* [Work to be completed]
Please take the lines from the one holding "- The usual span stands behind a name" through the one holding "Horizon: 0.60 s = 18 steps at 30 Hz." in the data below and copy them exactly.

---------- Recorded data

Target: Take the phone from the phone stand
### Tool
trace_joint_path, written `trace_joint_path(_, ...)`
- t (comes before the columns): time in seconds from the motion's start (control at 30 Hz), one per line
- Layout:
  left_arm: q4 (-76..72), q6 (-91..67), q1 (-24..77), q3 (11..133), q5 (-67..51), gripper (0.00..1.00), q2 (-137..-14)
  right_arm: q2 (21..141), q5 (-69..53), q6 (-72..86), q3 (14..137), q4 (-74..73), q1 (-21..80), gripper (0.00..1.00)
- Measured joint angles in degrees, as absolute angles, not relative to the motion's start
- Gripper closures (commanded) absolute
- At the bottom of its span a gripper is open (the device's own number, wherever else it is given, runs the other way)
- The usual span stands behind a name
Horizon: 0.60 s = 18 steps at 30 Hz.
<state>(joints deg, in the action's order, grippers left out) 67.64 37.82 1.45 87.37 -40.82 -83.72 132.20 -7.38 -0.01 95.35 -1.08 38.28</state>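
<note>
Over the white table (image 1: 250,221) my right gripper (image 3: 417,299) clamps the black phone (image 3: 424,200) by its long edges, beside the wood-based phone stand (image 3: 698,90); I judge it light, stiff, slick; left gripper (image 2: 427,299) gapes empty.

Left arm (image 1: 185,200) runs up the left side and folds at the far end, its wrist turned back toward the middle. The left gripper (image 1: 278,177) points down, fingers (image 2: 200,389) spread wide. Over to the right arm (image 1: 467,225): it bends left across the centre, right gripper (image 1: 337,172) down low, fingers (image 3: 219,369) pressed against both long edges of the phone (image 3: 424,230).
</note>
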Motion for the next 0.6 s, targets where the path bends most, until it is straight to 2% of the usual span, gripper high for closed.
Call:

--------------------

* [The completed task]
- The usual span stands behind a name
Horizon: 0.60 s = 18 steps at 30 Hz.

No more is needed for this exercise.